The "Value Differential" shall be an amount equal to the product obtained by
multiplying (i) 150,000 by (ii) the absolute value of the difference between
the IPO Price and $16.00. Unless otherwise agreed in writing by Bayard and
CIT, such amount shall be paid to the recipient by wire transfer of immediately
available funds to an account designated in writing by the recipient.
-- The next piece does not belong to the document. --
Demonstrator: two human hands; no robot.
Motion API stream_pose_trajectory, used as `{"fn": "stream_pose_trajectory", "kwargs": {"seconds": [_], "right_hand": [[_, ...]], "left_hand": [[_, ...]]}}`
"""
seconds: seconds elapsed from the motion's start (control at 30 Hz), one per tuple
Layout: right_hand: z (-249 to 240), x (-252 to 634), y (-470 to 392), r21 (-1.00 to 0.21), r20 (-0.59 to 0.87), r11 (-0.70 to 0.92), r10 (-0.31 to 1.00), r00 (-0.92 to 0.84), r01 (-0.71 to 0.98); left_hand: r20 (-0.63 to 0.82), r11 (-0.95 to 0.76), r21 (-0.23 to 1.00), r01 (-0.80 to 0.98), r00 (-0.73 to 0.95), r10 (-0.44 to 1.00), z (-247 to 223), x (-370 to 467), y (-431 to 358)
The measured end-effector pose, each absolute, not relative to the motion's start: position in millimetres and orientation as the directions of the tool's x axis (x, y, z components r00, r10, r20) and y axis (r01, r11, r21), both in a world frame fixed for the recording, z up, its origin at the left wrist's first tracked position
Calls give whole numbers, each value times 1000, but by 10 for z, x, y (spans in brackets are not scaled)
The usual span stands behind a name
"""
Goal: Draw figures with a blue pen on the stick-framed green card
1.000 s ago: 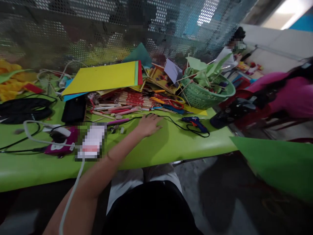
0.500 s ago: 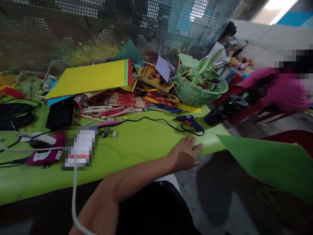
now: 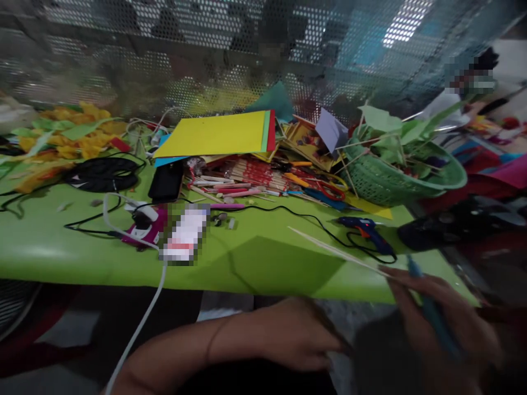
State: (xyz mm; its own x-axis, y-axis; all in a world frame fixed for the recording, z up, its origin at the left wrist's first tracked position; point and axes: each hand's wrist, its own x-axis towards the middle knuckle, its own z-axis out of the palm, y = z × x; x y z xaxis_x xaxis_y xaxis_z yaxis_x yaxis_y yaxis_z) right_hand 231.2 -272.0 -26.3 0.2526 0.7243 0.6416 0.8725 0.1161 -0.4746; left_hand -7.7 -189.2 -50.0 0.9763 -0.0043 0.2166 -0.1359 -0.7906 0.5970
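Observation:
My right hand [image 3: 448,312] is closed at the table's front right edge. From its fingertips a pair of thin, pale sticks [image 3: 329,248] points left over the table. A slim blue tool [image 3: 436,323], pen-like in shape, also lies in this hand; blur hides its exact kind. My left hand [image 3: 298,334] hangs just in front of the table edge, palm down, its fingers loosely bent and partly apart, pointing right. I see nothing in it. A blue glue gun [image 3: 364,227] with a lit red light rests on the table beyond my right hand.
The green-covered table [image 3: 263,263] bears a phone [image 3: 187,236], a purple power strip [image 3: 142,227], coloured sheets [image 3: 214,134], wrapped sticks [image 3: 255,173], orange scissors [image 3: 329,189] and a green basket [image 3: 382,175]. A white cable [image 3: 140,323] hangs over the front edge. A dark object [image 3: 448,222] stands right.
My view has turned left. My left hand has drawn back from the tabletop to below its edge. My right hand has come into view with the sticks; the green sheet at right has left view.

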Motion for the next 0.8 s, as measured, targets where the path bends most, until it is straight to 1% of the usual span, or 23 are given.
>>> {"fn": "stream_pose_trajectory", "kwargs": {"seconds": [0.03,0.07,0.1,0.13,0.17,0.23,0.33,0.4,0.5,0.7,0.8], "right_hand": [[-346,2259,-2569,-378,697,196,703,139,905],[-436,2207,-2426,-295,723,313,690,-4,903],[-531,2160,-2297,-224,744,417,657,-122,881],[-627,2121,-2189,-173,737,475,643,-207,863],[-720,2092,-2106,-149,706,516,653,-274,844],[-879,2060,-2024,-186,644,545,696,-317,818],[-1001,2070,-2066,-256,582,531,752,-310,808],[-1005,2102,-2142,-297,523,511,794,-310,807],[-939,2164,-2239,-383,444,453,854,-269,805],[-814,2218,-2208,-553,454,261,891,24,791],[-843,2225,-2119,-600,443,217,891,94,770]], "left_hand": [[213,-782,616,-95,976,49,-477,-307,-1828],[209,-778,626,-46,972,110,-446,-526,-1780],[196,-770,637,32,960,202,-413,-728,-1746],[176,-742,660,117,936,304,-382,-911,-1721],[156,-697,689,201,897,413,-356,-1071,-1701],[179,-637,707,306,794,581,-337,-1317,-1664],[217,-596,691,408,670,710,-401,-1506,-1578],[241,-606,652,456,633,736,-485,-1532,-1498],[255,-651,576,494,648,717,-616,-1475,-1376],[202,-714,456,532,719,665,-839,-1285,-1238],[174,-721,430,544,733,657,-919,-1228,-1231]]}}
4. The Closing. The closing of the exercise contemplated
by paragraph 1 of this Letter (the "Closing") shall be held at 10:00 a.m. on the
business day next following the date of acceptance hereof by CIT, at the offices
of Xxxxx & Xxxxx, L.L.P., 0000 Xxxx Xxxxxx, Xxxxxx, Xxxxx 00000, or at such
other time, date or place as Bayard and CIT shall mutually agree.
5. Survival of Registration Rights. Notwithstanding the
surrender of the Warrant by CIT at the Closing, in the event that the initial
public offering price in the IPO is less than $14.00 per share and CIT elects
not to sell the Warrant Shares in the IPO, then the registration rights
provisions contained in Section 4 of the Warrant shall continue to apply to the
Warrant Shares and Bayard and CIT shall retain all rights and comply with all
obligations provided by such Section 4 with respect to the registration of the
Warrant Shares.
6. Amendments. The provisions of this Letter shall not
be amended or waived except by the written agreement of CIT and Bayard.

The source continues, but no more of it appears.